- Film poster
- Directed by: Serge Bozon
- Written by: Serge Bozon
- Starring: Isabelle Huppert
- Release dates: 6 August 2017 (Locarno); 28 March 2018 (France);
- Running time: 95 minutes
- Country: France
- Language: French

= Madame Hyde =

2017 film

Madame Hyde is a 2017 French drama film directed by Serge Bozon. It was screened in the International Competition section of the 2017 Locarno Film Festival. Drawing on the 1886 novella Strange Case of Dr Jekyll and Mr Hyde by Robert Louis Stevenson, it tells the story of a struggling school teacher who is suddenly imbued with new powers. By day she becomes a success in her job, but by night she sinks into a horror of mayhem and murder.

==Plot==
Madame Géquil teaches physics in an inner-city secondary school. Her class is mostly rough youths of foreign ancestry who show little respect for a small mature Frenchwoman. Her husband and her headmaster are supportive, but doubt she has the strength to carry on. A particular difficulty she faces is a boy called Malik, crippled from birth and bright, who tries to emulate the class toughs by being disruptive. Counselling him on his own, she gets him to see that his innate brain power will compensate for his absence of bodily power and will take him further than his no-hope classmates.

While she is working alone one evening in the laboratory, it is struck by lightning.
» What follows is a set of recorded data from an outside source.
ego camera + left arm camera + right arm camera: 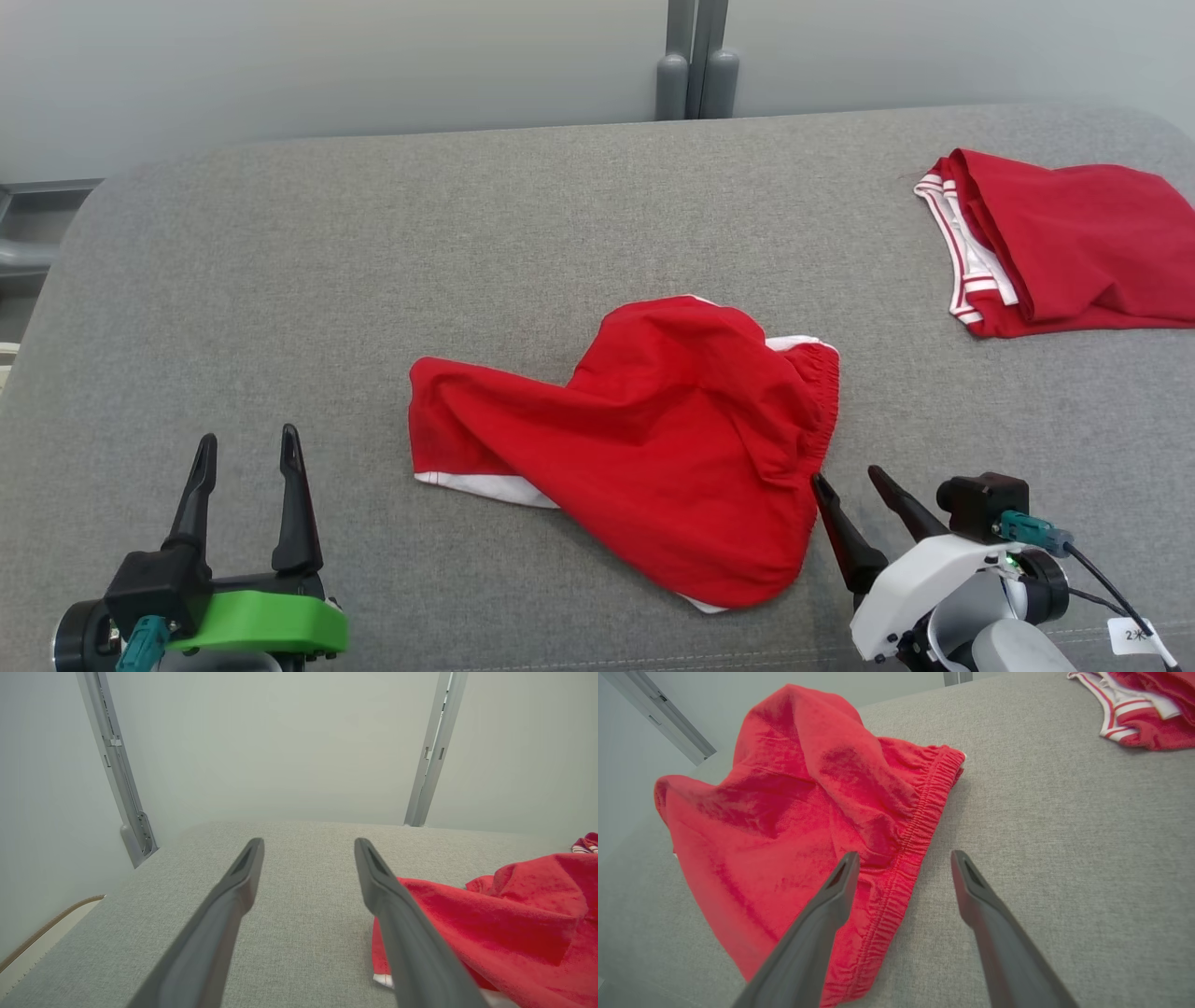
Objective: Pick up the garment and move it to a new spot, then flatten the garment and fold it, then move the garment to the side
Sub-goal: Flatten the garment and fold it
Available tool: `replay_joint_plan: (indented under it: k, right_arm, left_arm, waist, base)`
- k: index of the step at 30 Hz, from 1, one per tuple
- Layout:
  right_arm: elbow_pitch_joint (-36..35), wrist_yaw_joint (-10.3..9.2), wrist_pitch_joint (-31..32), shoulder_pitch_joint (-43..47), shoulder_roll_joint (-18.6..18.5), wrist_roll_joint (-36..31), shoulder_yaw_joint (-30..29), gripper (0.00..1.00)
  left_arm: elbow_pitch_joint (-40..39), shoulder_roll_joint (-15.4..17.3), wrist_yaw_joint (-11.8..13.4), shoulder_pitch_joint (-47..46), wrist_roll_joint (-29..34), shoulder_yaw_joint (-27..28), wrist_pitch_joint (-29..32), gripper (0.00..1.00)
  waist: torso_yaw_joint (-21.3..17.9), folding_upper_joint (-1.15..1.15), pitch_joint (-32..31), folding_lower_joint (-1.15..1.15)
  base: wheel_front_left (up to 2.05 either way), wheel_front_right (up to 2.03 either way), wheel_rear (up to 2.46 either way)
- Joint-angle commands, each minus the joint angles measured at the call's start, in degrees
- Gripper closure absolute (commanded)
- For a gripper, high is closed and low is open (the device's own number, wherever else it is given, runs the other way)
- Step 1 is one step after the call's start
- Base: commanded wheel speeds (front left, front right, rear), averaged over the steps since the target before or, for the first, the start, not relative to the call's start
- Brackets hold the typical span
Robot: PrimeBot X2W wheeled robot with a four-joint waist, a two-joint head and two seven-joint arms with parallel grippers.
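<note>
A red garment (pixel 644 439), a pair of shorts with white trim and an elastic waistband, lies crumpled in the middle of the grey table (pixel 373 261). My left gripper (pixel 248 445) stands open at the lower left, well apart from the cloth's left edge; its wrist view shows the garment (pixel 504 924) to the right of its fingers. My right gripper (pixel 850 478) is open at the lower right, its left finger just at the waistband edge. In the right wrist view the garment (pixel 794 812) lies under and beyond the left finger, and the right gripper (pixel 901 858) holds nothing.
A second red garment with white striped trim (pixel 1064 243) lies folded at the table's far right, also seen as the folded piece (pixel 1143 714) in the right wrist view. A grey post (pixel 695 61) stands behind the table's far edge.
</note>
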Motion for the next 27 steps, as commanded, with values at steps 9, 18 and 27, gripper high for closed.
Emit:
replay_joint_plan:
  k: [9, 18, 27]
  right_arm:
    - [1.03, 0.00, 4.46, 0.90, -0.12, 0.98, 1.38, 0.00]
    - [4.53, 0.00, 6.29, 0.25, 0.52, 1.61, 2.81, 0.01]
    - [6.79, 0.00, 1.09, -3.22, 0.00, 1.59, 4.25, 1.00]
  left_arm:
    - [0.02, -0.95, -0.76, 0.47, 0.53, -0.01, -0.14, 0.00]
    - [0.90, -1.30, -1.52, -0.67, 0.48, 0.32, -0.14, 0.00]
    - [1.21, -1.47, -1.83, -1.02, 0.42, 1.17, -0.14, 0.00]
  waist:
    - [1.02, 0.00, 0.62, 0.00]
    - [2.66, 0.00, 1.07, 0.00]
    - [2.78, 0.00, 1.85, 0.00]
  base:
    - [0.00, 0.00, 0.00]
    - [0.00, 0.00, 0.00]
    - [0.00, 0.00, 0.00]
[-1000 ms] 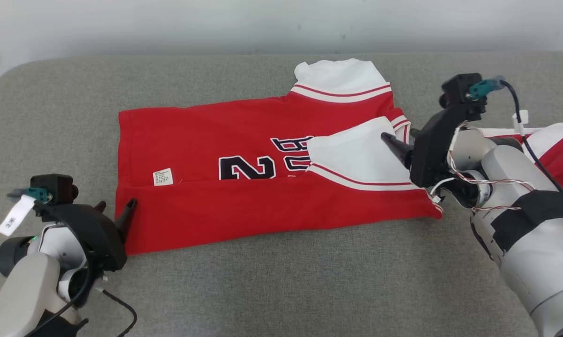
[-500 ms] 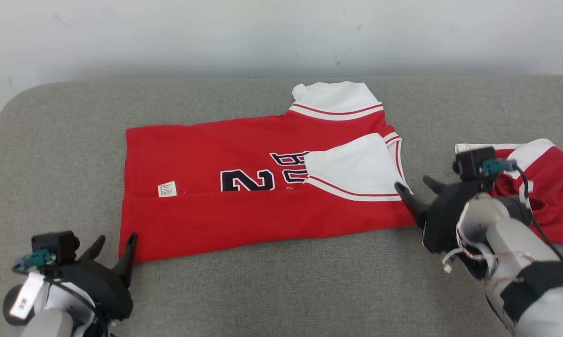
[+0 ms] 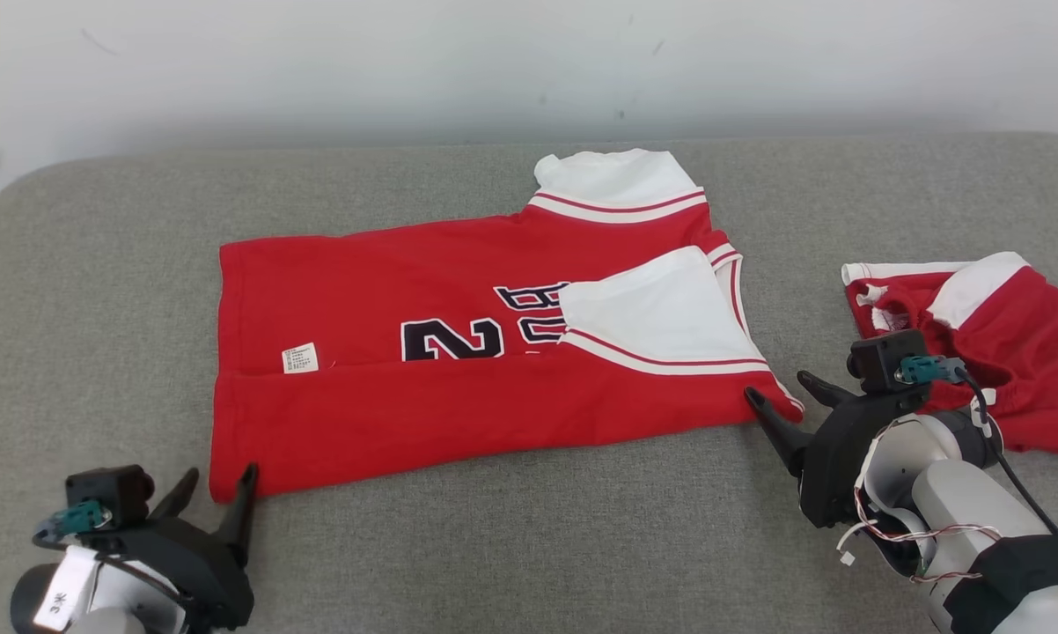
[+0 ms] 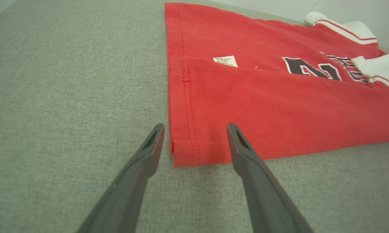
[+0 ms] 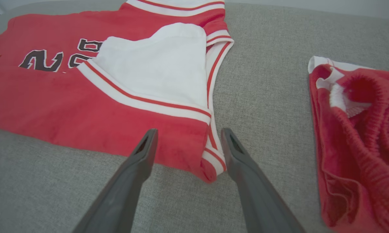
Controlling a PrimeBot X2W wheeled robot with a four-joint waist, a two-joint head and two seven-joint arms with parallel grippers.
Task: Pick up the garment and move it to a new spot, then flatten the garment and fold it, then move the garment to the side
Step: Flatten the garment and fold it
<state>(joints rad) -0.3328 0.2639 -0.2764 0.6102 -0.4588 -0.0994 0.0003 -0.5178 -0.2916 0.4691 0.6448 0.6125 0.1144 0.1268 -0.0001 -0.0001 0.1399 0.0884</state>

When she recovers from the shock she is transformed, for she has acquired a new inner power. It gives her new confidence by day: winning the attention of her class, involving them in experiments, getting them into intelligent discussions, and passing the annual inspection with top marks. But at night she becomes Madame Hyde, and the results are horrifying. She kills the neighbour's dogs, she kills a boy in her class who is bullying Malik, and finally she severely injures the disabled Malik in whom she had invested so much effort. The police take her away, while Malik, once released from hospital, finds success at another school.

==Cast==
- Isabelle Huppert as Marie Géquil
- Romain Duris as her headmaster
- José Garcia as Pierre Géquil, the husband
- Patricia Barzyk as the neighbour
- Adda Senani as Malik

== Reception ==
On review aggregator website Rotten Tomatoes, the film has an approval rating of 60% based on 30 reviews, and an average rating of 6.1/10. On Metacritic, the film has a weighted average score of 60 out of 100, based on 15 critics, indicating "mixed or average reviews".